About this task: All of the data below needs to be set down again, exactly as shown.

Information provided:
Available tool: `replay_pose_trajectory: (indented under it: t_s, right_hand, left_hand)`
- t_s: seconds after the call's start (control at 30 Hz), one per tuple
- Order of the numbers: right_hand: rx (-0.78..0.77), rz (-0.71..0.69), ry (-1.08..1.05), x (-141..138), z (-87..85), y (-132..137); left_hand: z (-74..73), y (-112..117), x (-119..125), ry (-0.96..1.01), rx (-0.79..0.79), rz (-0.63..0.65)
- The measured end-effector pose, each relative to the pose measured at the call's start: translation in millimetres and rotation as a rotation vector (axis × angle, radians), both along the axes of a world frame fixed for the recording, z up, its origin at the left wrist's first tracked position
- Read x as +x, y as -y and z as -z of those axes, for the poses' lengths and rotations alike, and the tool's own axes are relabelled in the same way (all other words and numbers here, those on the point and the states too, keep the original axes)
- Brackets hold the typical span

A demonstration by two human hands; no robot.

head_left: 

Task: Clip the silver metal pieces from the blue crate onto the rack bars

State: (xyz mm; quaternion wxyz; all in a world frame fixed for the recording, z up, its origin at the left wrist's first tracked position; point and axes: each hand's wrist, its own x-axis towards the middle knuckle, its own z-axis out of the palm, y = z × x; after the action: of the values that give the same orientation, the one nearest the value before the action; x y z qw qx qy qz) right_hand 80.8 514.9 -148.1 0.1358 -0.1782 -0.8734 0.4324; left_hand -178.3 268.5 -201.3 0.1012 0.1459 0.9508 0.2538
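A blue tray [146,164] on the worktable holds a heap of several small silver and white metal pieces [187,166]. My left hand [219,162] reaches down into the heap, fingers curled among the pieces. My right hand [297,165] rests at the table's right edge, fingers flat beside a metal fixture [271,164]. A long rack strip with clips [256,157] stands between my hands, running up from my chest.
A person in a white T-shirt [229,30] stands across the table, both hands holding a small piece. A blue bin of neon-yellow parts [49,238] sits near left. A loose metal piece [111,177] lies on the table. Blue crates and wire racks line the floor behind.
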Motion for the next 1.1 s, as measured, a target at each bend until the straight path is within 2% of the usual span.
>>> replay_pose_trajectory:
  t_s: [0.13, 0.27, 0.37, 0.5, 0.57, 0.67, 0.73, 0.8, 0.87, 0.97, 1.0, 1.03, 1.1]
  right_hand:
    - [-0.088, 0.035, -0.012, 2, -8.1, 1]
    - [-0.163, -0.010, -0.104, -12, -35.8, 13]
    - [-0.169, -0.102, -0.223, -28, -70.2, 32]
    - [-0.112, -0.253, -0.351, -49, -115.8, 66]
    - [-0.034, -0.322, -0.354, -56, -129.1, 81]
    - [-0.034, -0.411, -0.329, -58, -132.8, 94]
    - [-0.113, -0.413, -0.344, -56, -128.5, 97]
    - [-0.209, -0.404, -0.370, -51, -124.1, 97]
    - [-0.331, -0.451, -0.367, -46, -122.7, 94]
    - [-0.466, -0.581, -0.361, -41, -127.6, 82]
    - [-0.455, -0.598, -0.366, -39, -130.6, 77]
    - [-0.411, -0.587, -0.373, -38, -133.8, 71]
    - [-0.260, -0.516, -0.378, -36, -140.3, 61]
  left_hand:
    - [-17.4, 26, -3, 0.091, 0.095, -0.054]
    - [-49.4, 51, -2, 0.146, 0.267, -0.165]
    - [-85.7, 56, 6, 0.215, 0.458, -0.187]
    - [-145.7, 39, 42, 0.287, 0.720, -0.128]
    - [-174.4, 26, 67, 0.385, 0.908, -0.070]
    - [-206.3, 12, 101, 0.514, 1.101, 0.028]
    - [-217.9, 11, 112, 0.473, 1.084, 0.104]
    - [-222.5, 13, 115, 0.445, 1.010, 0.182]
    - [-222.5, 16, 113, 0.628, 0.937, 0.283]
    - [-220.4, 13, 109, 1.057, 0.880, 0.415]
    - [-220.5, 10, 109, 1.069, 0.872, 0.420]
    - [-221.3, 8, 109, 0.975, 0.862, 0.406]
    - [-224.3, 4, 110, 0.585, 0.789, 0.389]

Output below:
Available tool: `replay_pose_trajectory: (indented under it: t_s, right_hand, left_hand)`
- t_s: seconds after the call's start (control at 30 Hz), one per tuple
- Order of the numbers: right_hand: rx (-0.78..0.77), rz (-0.71..0.69), ry (-1.08..1.05), x (-141..138), z (-87..85), y (-132..137); left_hand: z (-74..73), y (-112..117), x (-119..125), ry (-0.96..1.01), rx (-0.79..0.79), rz (-0.63..0.65)
- The measured end-effector pose, each relative to the pose measured at the call's start: translation in millimetres and rotation as a rotation vector (axis × angle, radians), both along the axes of a world frame fixed for the recording, z up, its origin at the left wrist's first tracked position
- Read x as +x, y as -y and z as -z of those axes, for the poses' lengths and rotations alike, and the tool's own axes are relabelled in the same way (all other words and numbers here, those on the point and the states too, keep the original axes)
- Brackets hold the typical span

A demonstration by two human hands; no robot.

head_left: 

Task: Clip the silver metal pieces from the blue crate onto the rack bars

State: (xyz mm; quaternion wxyz; all in a world frame fixed for the recording, z up, its origin at the left wrist's first tracked position; point and axes: each hand's wrist, its own x-axis towards the middle knuckle, its own z-axis out of the palm, y = z × x; after the action: of the values that give the same orientation, the one nearest the value before the action; x y z qw qx qy qz) right_hand 80.8 514.9 -148.1 0.1358 -0.1782 -0.8734 0.4324; left_hand -178.3 268.5 -201.3 0.1012 0.1459 0.9508 0.2538
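A blue tray [146,164] on the worktable holds a heap of several small silver and white metal pieces [187,166]. My left hand [219,162] reaches down into the heap, fingers curled among the pieces. My right hand [297,165] rests at the table's right edge, fingers flat beside a metal fixture [271,164]. A long rack strip with clips [256,157] stands between my hands, running up from my chest.
A person in a white T-shirt [229,30] stands across the table, both hands holding a small piece. A blue bin of neon-yellow parts [49,238] sits near left. A loose metal piece [111,177] lies on the table. Blue crates and wire racks line the floor behind.
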Motion for the next 1.1 s, as measured, a target at each bend until the straight path is within 2% of the usual span.
>>> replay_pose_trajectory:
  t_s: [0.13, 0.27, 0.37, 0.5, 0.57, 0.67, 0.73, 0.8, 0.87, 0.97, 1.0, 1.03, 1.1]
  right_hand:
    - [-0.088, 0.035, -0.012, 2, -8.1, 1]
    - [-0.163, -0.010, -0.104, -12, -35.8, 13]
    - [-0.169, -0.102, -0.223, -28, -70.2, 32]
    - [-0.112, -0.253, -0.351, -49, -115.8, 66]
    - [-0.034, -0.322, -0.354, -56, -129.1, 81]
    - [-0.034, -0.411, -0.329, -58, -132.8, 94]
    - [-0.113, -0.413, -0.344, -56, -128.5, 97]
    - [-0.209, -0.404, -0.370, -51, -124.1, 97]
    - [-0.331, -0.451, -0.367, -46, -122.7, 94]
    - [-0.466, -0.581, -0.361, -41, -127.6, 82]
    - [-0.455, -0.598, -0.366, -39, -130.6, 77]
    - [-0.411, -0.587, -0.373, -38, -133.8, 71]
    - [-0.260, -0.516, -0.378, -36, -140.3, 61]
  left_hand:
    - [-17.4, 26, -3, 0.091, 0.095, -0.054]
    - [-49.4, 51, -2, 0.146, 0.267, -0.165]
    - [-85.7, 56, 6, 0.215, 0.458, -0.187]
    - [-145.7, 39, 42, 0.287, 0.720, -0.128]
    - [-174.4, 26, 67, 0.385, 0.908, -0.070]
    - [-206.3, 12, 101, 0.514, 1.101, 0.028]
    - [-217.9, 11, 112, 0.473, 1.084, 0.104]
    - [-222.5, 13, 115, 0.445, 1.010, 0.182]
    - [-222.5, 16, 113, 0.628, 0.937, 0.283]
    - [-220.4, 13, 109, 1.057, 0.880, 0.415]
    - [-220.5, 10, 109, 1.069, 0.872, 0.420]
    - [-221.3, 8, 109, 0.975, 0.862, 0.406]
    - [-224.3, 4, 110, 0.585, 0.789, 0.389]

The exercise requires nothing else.